The Link Between Osteoporosis And Vitamin D

Vitamin D promotes the absorption of calcium in the gut and helps regulate healthy calcium concentrations within the body. The calcium in the body is used to maintain muscle strength and to mineralize bones, which can help prevent fractures. Because the body loses bone density as it ages, consuming adequate amounts of vitamin D and calcium is essential to support bone integrity. 

A 2021 review in the International Journal of Molecular Sciences found that vitamin D deficiency accelerates bone turnover, loss, and fractures. It’s no surprise, then, that vitamin D deficiency is more prevalent in older adults with osteoporosis. 

How To Avoid Vitamin D Deficiency As You Age

In order to maintain musculoskeletal health, especially as you age, you have to maintain optimal vitamin D levels. Since older age is a major risk factor for vitamin D deficiency, you have to be mindful of your levels, and those of older friends and loved ones. Health experts explain that the most effective way to maintain healthy vitamin D levels at any age is through quality supplementation. Before choosing a supplement, you must know how much you need. The amount you need each day depends on your age, and the recommended daily intake is listed in micrograms (mcg) and International Units (IU) below:

  • Birth to 12 months: 10 mcg (400 IU)
  • Children 1-13 years: 15 mcg (600 IU)
  • Teens 14-18 years: 15 mcg (600 IU)
  • Adults 19-70 years: 20 mcg (800 IU)
  • Pregnant and breastfeeding teens and women: 15 mcg (600 IU)

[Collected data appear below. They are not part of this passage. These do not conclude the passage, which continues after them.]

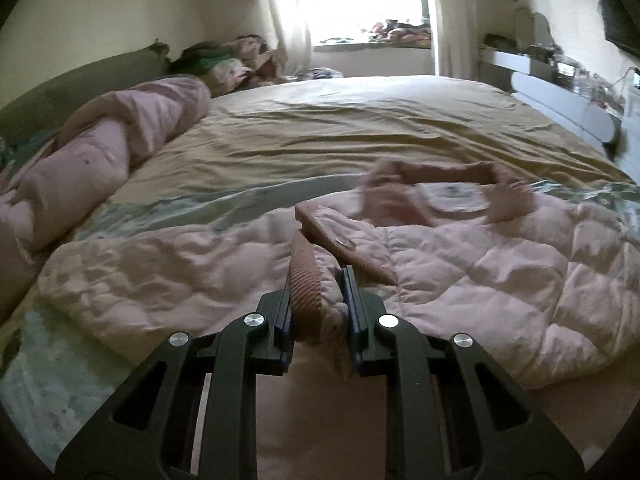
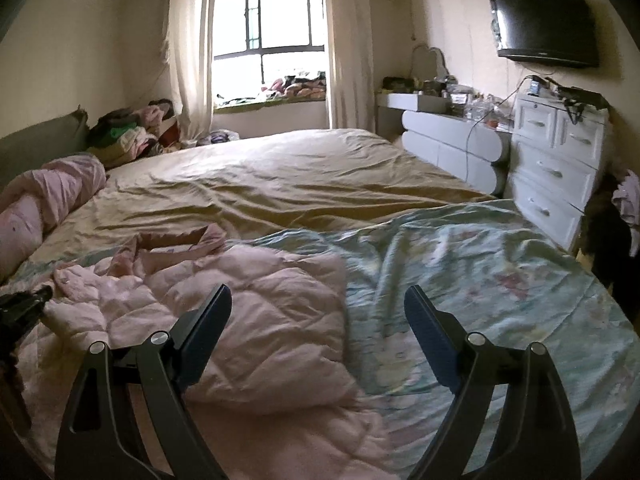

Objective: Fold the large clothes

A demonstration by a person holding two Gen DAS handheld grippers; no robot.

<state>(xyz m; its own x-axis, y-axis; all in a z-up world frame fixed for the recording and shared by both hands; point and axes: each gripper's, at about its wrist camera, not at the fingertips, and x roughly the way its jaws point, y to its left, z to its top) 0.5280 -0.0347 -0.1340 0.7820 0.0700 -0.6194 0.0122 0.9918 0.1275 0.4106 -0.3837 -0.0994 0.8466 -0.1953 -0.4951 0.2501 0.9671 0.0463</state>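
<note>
A pale pink quilted jacket lies spread on the bed, collar toward the window. My left gripper is shut on its ribbed pink cuff and the fabric beside it, just above the jacket. In the right wrist view the jacket lies at lower left. My right gripper is open and empty, hovering over the jacket's right edge. The left gripper's tip shows at the far left there.
A tan sheet covers the far bed; a pale green floral quilt lies under the jacket. A rolled pink duvet lies left. White dressers stand right. Clothes pile by the window.
</note>
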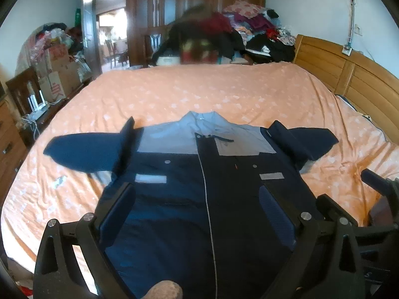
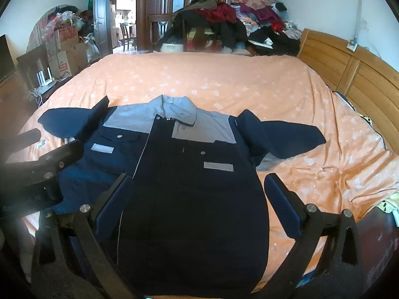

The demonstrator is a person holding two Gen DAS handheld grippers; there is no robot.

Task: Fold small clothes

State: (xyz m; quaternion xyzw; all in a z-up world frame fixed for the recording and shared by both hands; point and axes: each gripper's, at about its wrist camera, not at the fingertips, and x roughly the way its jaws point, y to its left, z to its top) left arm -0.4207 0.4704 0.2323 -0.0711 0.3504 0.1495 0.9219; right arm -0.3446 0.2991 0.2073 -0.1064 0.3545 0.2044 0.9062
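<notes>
A navy work jacket with a grey yoke and collar is lying flat on the bed, front side up, and the bed's orange sheet is showing around it. The collar is pointing toward the far edge of the bed, where a big pile of clothes is sitting. Both short sleeves are spreading out from the jacket: the left sleeve toward the bed's left side, the right sleeve toward the wooden headboard.

The left gripper is hovering above the lower left half of the jacket. Its two fingers are standing wide apart and are holding nothing between them; the jacket front is showing in the gap.

The right gripper is hovering above the lower right half of the jacket, also released, with its fingers wide apart. One finger is standing just beside the jacket's right edge, over the orange sheet. Whether the fingers are touching the cloth, I cannot tell.

On the far left of the bed, cardboard boxes are standing near an open door.
</notes>
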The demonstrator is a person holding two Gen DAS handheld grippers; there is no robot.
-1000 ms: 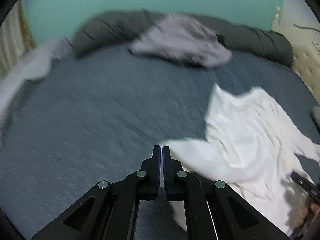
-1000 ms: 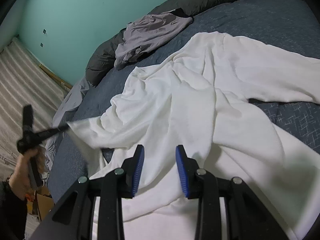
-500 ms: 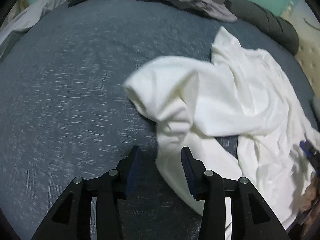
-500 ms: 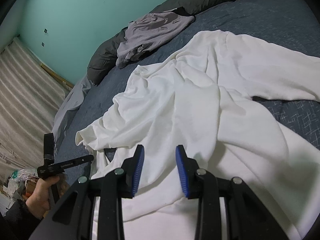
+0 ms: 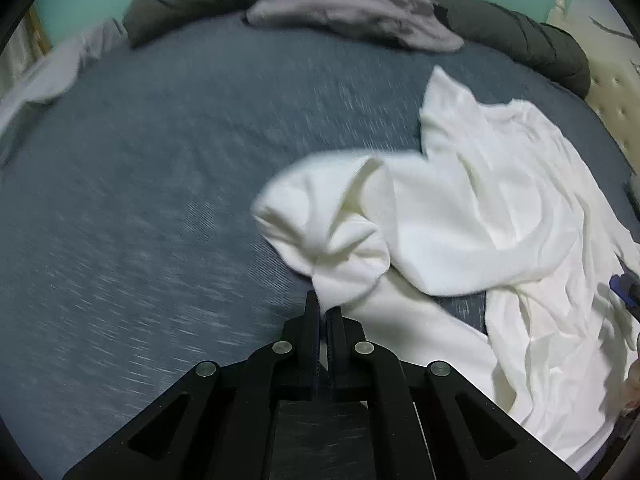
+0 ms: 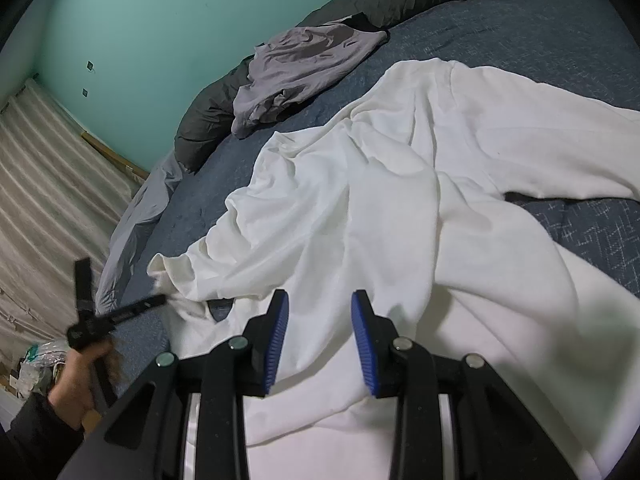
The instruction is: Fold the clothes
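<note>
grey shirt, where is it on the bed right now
The grey shirt lies crumpled at the far edge of the bed, partly on the dark rolled duvet, beyond the white top and apart from it.

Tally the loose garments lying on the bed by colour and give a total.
White: 1, the long-sleeved top
Grey: 1, the crumpled garment by the dark duvet
Total: 2
</note>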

What’s The Difference Between Vitamin D2 and D3?

When choosing a vitamin D supplement, make sure to check the label to determine if it is vitamin D2 or D3. D2 is the plant-based form of the vitamin and is commonly in fortified foods, such as orange juice and cereal. D2 is primarily sourced from fungi and yeast by exposing them to UVB radiation. If you are vegan or vegetarian, D2 is the optimal supplement choice. That said, several studies found that vitamin D3, which comes from fatty fish, is superior at boosting activated vitamin D levels in the blood. If you choose a D2 supplement, you may need a higher dose in order to raise blood levels. Check with your healthcare professional to determine how much you need. 

The Takeaway

Now more than ever, take bone integrity and muscle strength seriously, especially if you are climbing the age ladder. Vitamin D deficiency can increase the risk of osteoporosis and other musculoskeletal conditions. In order to maintain healthy bones and muscles with age, supplement with the proper amount, eat fortified foods, and get a little sun exposure when you can. All of these efforts will support the musculoskeletal system!